再接下来是一个比较长的函数段。首先程序判断是否有可打印的plugin site。例如acrobat pdf都算是这种。然后发送“Print”请求。MSDN解释是“用默认模版或自定义模版”来打印(https://msdn.microsoft.com/en-us/library/aa769937(v=vs.85).aspx)。

  v73 = 0;
  if ( !CDoc::GetPlugInSiteForPrinting(v72, &v73) )
  {
    v18 = v73;
    if ( a10 )
    {
      v11 = -2147467259;
    }
    else
    {
      memset(&v50, 0, 0x20u);
      v69 = 0;
      Cookie = 0;
      //发送IDM_PRINT请求
      v11 = (*(int (__stdcall **)(int, GUID *, wchar_t **, signed int, LCID, ULONG_PTR *))(*(_DWORD *)v73 + 20))(
              v73,
              &GUID_NULL,
              &off_6449DFC0, //"Print"
              1,
              g_lcidUserDefault,
              &Cookie);
      if ( v11 )
      {
        FreeEXCEPINFO(v46);
        goto LABEL_70;
      }
      VariantInit(&pvarg);
      v55 = 0;
      v53 = 0;
      v54 = 0;
      //
      v11 = (*(int (__stdcall **)(int, ULONG_PTR, GUID *, LCID, signed int, char *, VARIANTARG *, char *, int *))(*(_DWORD *)v18 + 24))(
              v18,
              Cookie,
              &GUID_NULL,
              g_lcidUserDefault,
              1,
              &v52,
              &pvarg,
              &v50,
              &v69);
      VariantClear(&pvarg);
      FreeEXCEPINFO(v46);
    }
LABEL_69:
    ReleaseInterface((struct IUnknown *)v46);
    goto LABEL_70;
  }

然后,可以看到PrintHandler将当前页面保存到了临时目录下。

CDoc::PrintHandler(CDocument *,ushort const *,ushort const *,ulong,tagSAFEARRAY *,ulong,tagVARIANT *,tagVARIANT *,int) 
{
  ......
  if ( !v71 )
  {
    CDoc::SetTempFileTracking(1);
    Cookie = CDoc::HasTextSelection(v10);
    CDoc::SaveToTempFileForPrint(
      v72,
      &v78,
      260u,
      Cookie != 0 ? (int)&v77 : 0,
      Cookie != 0 ? 0x104 : 0,
      Cookie != 0 ? (int)&v77 : 0);
    CDoc::TransferTempFileList(&v56);
    CDoc::SetTempFileTracking(0);
    v71 = (int)&v78;
  }
  ......

随后,SetPrintCommandParameters、SetPrintManagerCommandParameters用来设置打印参数,先跳过不看,之后有一个关键操作CreateHTMLDocSource,则是负责弹出打印窗口的主人公。

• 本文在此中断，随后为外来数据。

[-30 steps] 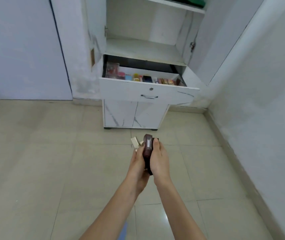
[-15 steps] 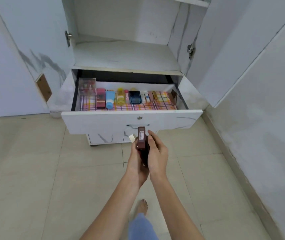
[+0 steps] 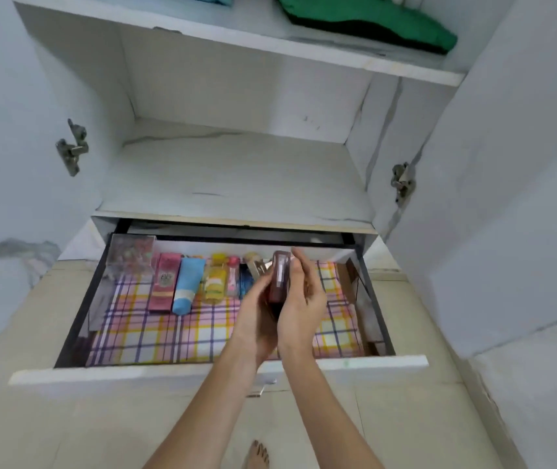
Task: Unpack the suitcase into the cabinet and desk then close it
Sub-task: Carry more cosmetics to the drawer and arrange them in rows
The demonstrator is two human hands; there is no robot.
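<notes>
Above open drawer (image 3: 202,370), maroon box (image 3: 279,280) (upright), left hand (image 3: 255,316) and right hand (image 3: 302,308) curled round it.

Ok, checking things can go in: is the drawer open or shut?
Open. The drawer is pulled well out, showing its plaid liner and a row of toiletries.

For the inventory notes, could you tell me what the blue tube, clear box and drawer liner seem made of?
Blue tube: probably soft matte plastic, squeeze-tube shape. Clear box: rigid glossy plastic or acrylic, see-through. Liner: flat plaid sheet, paper or cloth; cannot tell.
</notes>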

  v11 = CreateHTMLDocSource(v61, v39, v40, v38, (struct IInspectable **)v48, v49);

CreateHTMLDocSource代码简单明了,列举如下:

HRESULT __fastcall CreateHTMLDocSource(int a1, int a2, int a3, struct IWebPlatformHostSecurityManagerFactory *a4, struct IInspectable **a5, bool a6)
{
  HRESULT v6; // esi@1
  int v8; // [sp+4h] [bp-4h]@1

  v8 = 0;
  v6 = HTMLDocumentSource::Create((int)&v8, a1, a2, (char)a4);
  if ( v6 >= 0 )
    v6 = HTMLDocumentSource::QueryInterface(v8, &_GUID_af86e2e0_b12d_4c6a_9c5a_d7aa65101e90, a3);
  TSmartPointer<HTMLDocumentSource>::_TSmartPointer<HTMLDocumentSource>(&v8);
  return v6;
}

调用HTMLDocumentSource::Create并QueryInterface并返回在参数a3中。查看HTMLDocumentSource::Create的代码,也是一个短小的函数:

HRESULT __fastcall HTMLDocumentSource::Create(int a1, int a2, int a3, char a4)
{
  int v4; // edi@1
  int v5; // ebx@1
  LPVOID v6; // eax@1
  int v7; // esi@2
  HRESULT v8; // edi@5
  int v10; // [sp+Ch] [bp-4h]@4

  v4 = a2;
  v5 = a1;
  v6 = HeapAlloc(g_hProcessHeap, 0, 0x60u);
  if ( v6 )
    v7 = HTMLDocumentSource::HTMLDocumentSource(v6);
  else
    v7 = 0;
  v10 = v7;
  if ( v7 )
  {
    v8 = HTMLDocumentSource::_Initialize((void *)v7, v4, a3, a4);
    if ( v8 >= 0 )
    {
      v10 = 0;
      *(_DWORD *)v5 = v7;
    }
  }
  else
  {
    v8 = -2147024882;
  }
  TSmartPointer<HTMLDocumentSource>::_TSmartPointer<HTMLDocumentSource>(&v10);
  return v8;
}

函数创建HTMLDocumentSource类,并调用_Initialize函数进行初始化。构造函数的代码简单易懂,全部都是赋初值的,跳过不叙述了。接下来查看_Initialize。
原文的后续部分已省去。